* **Task to complete**: In the entries below, find the line containing "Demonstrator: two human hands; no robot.". Copy it and all lines after it, exactly, through the end.

* **Stored items**:
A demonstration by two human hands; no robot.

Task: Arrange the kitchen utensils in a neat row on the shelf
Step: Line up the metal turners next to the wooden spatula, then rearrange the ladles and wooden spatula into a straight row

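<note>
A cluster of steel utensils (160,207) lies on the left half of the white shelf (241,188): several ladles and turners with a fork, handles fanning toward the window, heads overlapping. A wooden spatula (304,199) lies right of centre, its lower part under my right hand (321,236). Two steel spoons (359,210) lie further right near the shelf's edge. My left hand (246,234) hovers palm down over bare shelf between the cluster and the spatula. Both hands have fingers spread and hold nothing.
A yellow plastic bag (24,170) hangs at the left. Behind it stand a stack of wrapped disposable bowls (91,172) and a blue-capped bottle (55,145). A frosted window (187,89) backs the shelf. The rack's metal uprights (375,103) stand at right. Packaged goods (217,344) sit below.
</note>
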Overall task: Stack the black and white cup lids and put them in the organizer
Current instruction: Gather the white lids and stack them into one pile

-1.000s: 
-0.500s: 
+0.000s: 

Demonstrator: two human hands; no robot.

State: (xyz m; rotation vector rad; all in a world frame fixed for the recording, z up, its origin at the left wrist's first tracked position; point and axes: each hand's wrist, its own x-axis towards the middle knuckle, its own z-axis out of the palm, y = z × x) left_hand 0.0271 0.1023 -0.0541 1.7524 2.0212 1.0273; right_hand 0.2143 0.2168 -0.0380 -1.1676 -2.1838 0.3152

* **Reply to the exercise**:
Demonstrator: two human hands; no robot.

State: (xyz m; rotation vector rad; all in a world frame fixed for the recording, z up, its origin at the left wrist's first tracked position; point and axes: each hand's wrist, its own x-axis towards the middle knuckle, its own z-axis out of the palm, y = z × x) left_hand 0.0271 0.1023 -0.0541 1.7524 2.0212 1.0273; right_hand 0.2143 0.2168 -0.0380 -1.1676 -2.1838 0.3152

There is no more to this output.